OPINION: Why New Mexico’s youngest learners shouldn’t be tested on iPads

OPINION: Why New Mexico’s youngest learners shouldn’t be tested on iPads
(Courtesy photo / Ray Jaramillo)

A veteran early childhood educator argues that screen-based testing undermines how children truly learn and grow

Ray Jaramillo, Las Cruces

Note: The opinions expressed in this piece are those of the author and do not necessarily reflect the views of Organ Mountain News.

As an early childhood educator with more than 30 years of experience, and as the owner and director of Alpha School in Las Cruces, I know this to be true: The earliest years of a child’s life shape everything that follows. How we teach matters. But how we assess young children — how we see them, support them and understand their growth — matters just as much.

This fall, the New Mexico Early Childhood Education and Care Department (ECECD) is requiring all PreK programs — whether public or community-based — to administer the Minnesota Executive Function Scale (MEFS), a digital assessment delivered via iPad. The test measures executive function skills like working memory, self-regulation and cognitive flexibility.

Let me be clear: This is not the path forward for our children.

The MEFS may have been designed with good intentions, but its implementation with 3- and 4-year-olds is fundamentally misguided. It reduces complex developmental processes into isolated, screen-based tasks and disregards what decades of research and real-world experience tell us about how young children grow and thrive.

At Alpha School, we believe in developmentally appropriate practice. That means children learn through play, exploration and, most of all, meaningful relationships. A child’s ability to manage emotions or stay focused doesn’t emerge from swiping an iPad. It emerges through real-life challenges and social interaction in the context of a nurturing adult-child bond.

And that’s not just philosophy — it’s backed by science. The Center on the Developing Child at Harvard University has shown that executive function skills develop most effectively through warm, responsive relationships and hands-on experiences. The American Academy of Pediatrics urges limited screen time for young children, warning that technology cannot replace human connection in early learning.

So we must ask: Why are we handing iPads to toddlers and asking them to “prove” they can self-regulate in isolation? Why are we allowing a digital tool to define readiness for children who haven’t yet outgrown naps and finger painting?

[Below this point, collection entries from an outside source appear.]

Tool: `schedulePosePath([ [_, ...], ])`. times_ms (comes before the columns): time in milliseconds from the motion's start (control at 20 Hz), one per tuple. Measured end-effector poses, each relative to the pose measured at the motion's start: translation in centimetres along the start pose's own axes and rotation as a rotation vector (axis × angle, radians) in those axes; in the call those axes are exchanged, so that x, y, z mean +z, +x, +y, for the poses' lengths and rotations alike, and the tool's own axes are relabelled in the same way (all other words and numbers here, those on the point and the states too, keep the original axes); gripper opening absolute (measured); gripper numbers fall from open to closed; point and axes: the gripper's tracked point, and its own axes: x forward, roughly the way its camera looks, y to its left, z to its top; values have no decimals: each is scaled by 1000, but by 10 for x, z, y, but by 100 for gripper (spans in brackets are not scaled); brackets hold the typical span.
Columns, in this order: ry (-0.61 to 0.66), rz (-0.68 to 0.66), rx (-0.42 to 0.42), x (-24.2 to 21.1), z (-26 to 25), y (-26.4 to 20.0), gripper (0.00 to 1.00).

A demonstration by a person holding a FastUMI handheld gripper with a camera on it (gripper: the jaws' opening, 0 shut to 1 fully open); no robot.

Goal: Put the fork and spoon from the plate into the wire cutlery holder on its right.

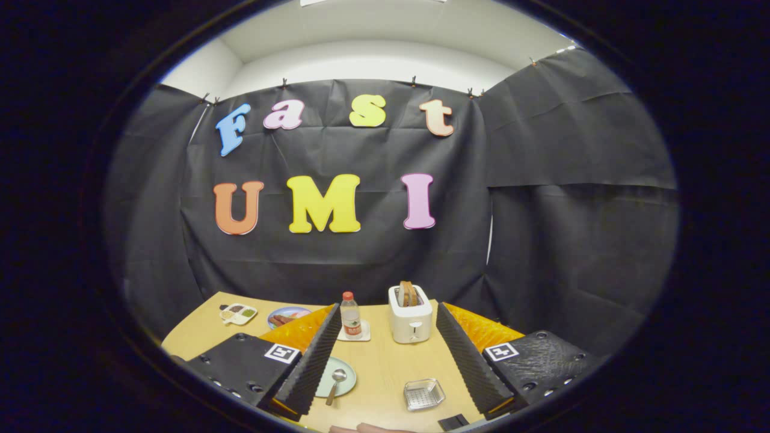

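Tool [385,385] fingers stand wide apart and clamp nothing; bare bench [385,361] shows in the gap between them.

Task items:
- Plate [338,377] — round, pale green, shallow. It lies on the bench just inside the left finger, at about 10 o'clock from the midpoint of the gap; the finger covers its left portion.
- Spoon [335,385] — metal, with its bowl resting on the plate near the centre and its handle running down toward 7 o'clock, past the plate's near rim.
- Fork — cannot be made out; the left finger hides part of the plate.
- Wire cutlery holder [424,394] — low, square, silvery mesh with a raised rim. It sits on the bench at about 3 o'clock from the plate, apart from it, between the fingers and nearer the right one. Nothing can be seen inside it.

Beyond the fingers, at 12 o'clock:
- Bottle [350,316] — clear, red cap, upright on a small white mat.
- Toaster [410,319] — white, with brown slices standing in its slots, just right of the bottle.

Far left of the bench, at about 10 o'clock: a divided tray [239,313] and a patterned dish [287,316] beside it.
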Motion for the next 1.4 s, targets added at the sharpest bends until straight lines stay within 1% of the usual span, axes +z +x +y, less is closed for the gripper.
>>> schedulePosePath([
  [150, -24, 33, 27, -19, 13, 17, 96],
  [250, -46, 61, 48, -39, 23, 31, 96],
  [350, -66, 109, 67, -68, 33, 48, 96],
  [500, -74, 228, 77, -127, 49, 71, 96],
  [700, -71, 412, 93, -210, 75, 90, 97],
  [850, -92, 528, 108, -266, 95, 94, 96],
  [950, -102, 590, 125, -293, 106, 92, 94],
  [1100, -115, 655, 127, -331, 113, 90, 80],
  [1200, -109, 679, 120, -345, 116, 94, 73],
  [1250, -100, 689, 113, -349, 117, 99, 72],
  [1300, -88, 693, 107, -351, 118, 103, 66],
  [1400, -80, 682, 95, -349, 121, 116, 58],
])
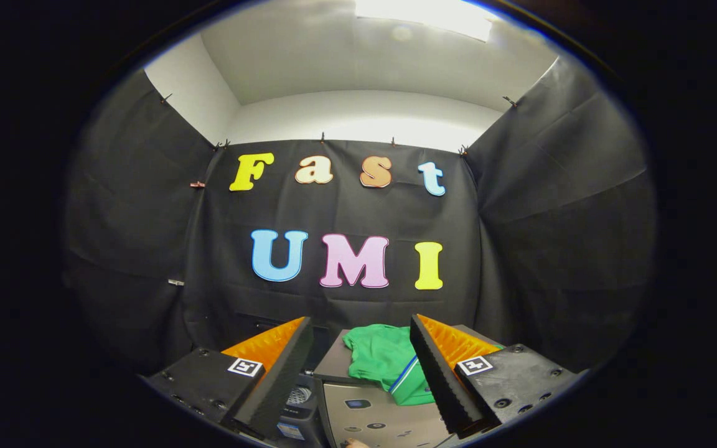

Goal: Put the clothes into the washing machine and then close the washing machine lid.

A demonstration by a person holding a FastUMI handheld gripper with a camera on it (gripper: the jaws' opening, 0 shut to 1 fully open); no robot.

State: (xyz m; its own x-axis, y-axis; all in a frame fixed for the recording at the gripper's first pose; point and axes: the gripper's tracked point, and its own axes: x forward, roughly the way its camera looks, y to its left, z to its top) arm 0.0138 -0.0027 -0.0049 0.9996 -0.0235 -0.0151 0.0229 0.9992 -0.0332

This is more than a disconnect between policy and practice — it’s a disservice to children, families and educators who have committed themselves to honoring childhood as it should be.

At Alpha School, we carefully reviewed the MEFS, raised concerns and worked with the state to find a better path. But when it became clear that those concerns were not being heard, we did what we had to do: We gave our families the choice to opt out.

Ninety-nine percent did. That number speaks louder than any test score ever could.

I encourage other educators, providers and families across New Mexico to take a stand. Speak up. Push back. Not in protest, but in protection — of our children’s rights, their development and their joy in learning.

There are better alternatives. Observational assessments like Teaching Strategies GOLD or DRDP allow educators to document growth in context — over time, through real interactions, with nuance and care. These methods reflect what early learning should be: rich, personal and rooted in relationships.

This is a moment that calls for courage and clarity. We must reject the false promise that more data means better outcomes if it comes at the cost of our children’s well-being.

Let’s stop forcing our youngest learners to adapt to systems that were never designed for them and instead build systems that respect their unique characteristics.

Let’s keep early learning in human hands — not in the hands of a device.

Ray Jaramillo, M.S. in Early Childhood Education, is the owner and director of Alpha School in Las Cruces, an adjunct professor at Western New Mexico University’s College of Education, a children’s book author, a former Las Cruces Public Schools Board of Education member, and the vice chair of the New Mexico Child Care Association.